Work instructions.
Using the data below, restate exactly every line from the one with "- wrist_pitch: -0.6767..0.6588" up to and including the one with "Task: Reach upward". No picture belongs in it.

Supplied information.
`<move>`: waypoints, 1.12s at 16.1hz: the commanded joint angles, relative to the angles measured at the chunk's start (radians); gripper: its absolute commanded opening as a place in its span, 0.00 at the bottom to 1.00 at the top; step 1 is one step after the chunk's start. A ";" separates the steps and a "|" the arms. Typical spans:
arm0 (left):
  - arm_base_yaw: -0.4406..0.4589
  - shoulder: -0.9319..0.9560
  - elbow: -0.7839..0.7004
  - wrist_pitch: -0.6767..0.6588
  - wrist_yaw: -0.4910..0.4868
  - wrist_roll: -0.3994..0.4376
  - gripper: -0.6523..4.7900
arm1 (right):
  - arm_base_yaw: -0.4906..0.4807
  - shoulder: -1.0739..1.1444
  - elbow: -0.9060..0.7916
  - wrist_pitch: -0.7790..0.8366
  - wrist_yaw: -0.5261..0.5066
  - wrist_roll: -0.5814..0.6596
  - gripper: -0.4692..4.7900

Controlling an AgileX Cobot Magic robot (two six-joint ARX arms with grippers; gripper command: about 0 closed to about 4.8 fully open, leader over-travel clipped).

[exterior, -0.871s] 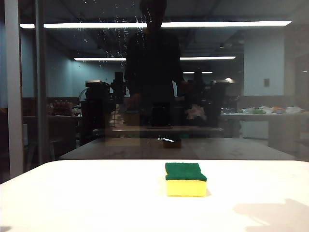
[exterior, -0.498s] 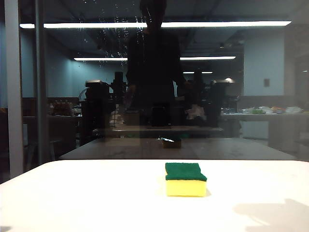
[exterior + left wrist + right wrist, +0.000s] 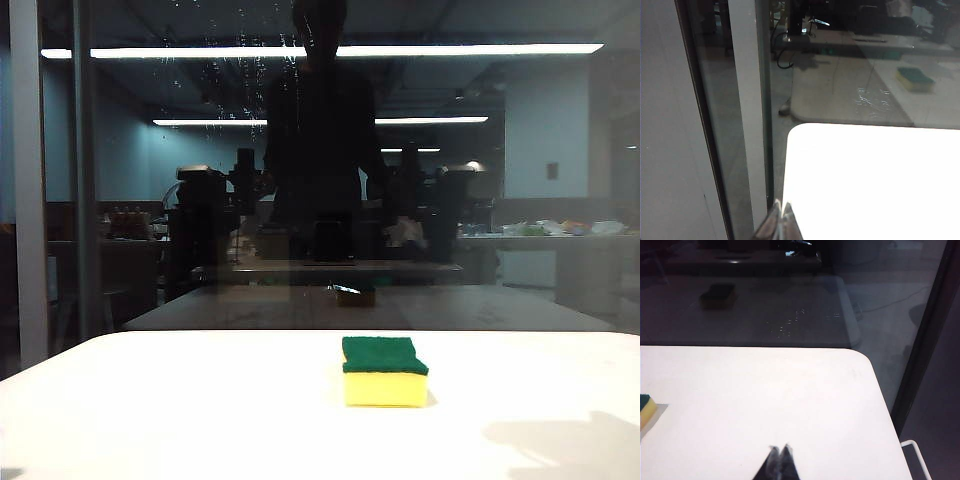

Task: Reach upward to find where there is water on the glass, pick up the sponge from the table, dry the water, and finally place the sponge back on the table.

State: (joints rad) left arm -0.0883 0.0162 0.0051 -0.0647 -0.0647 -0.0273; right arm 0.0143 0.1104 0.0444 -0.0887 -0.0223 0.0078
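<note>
Nothing is done yet: the sponge [image 3: 385, 371] lies untouched on the worktop [image 3: 180, 410], water [image 3: 225, 75] dots the glass [image 3: 560, 200]. Left hand [image 3: 780, 212] and right hand [image 3: 779, 452] hover closed, empty.

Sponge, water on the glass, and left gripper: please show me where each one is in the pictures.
sponge [image 3: 385, 371], exterior view, on its yellow front face.
water [image 3: 235, 65], exterior view, on the droplet cluster high on the glass.
left gripper [image 3: 781, 216], left wrist view, at its closed fingertips.
</note>
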 commanded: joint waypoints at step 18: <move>0.003 -0.012 0.047 0.087 0.047 -0.033 0.11 | 0.000 -0.002 0.038 0.056 -0.002 -0.001 0.08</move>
State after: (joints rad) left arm -0.0853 0.0067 0.0242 -0.0273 -0.0463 -0.0528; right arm 0.0143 0.1097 0.0586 -0.0673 -0.0223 0.0078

Task result.
  - wrist_pitch: -0.6767..0.6588
  - wrist_yaw: -0.4910..0.4868
  - wrist_roll: -0.3994..0.4376
  - gripper: -0.6523..4.7900
arm1 (right):
  - arm_base_yaw: -0.4906..0.4807
  - shoulder: -1.0739..1.1444
  - elbow: -0.9060..0.7916
  - wrist_pitch: -0.7790..0.8366
  - wrist_yaw: -0.5261..0.5066
  - wrist_roll: -0.5814..0.6596
  - gripper: -0.4692..4.7900

Controlling an AgileX Cobot Magic robot (two six-joint ARX arms with grippers; gripper command: about 0 closed to about 4.8 fully open, leader over-travel clipped).

[exterior, -0.871s] 
[exterior, -0.498s] 
[exterior + left wrist + right wrist, +0.000s] 

Task: Reach upward to find where there is water on the glass, pick up the sponge from the table, dry the water, and finally place the sponge back on the table.

The answer given is complete.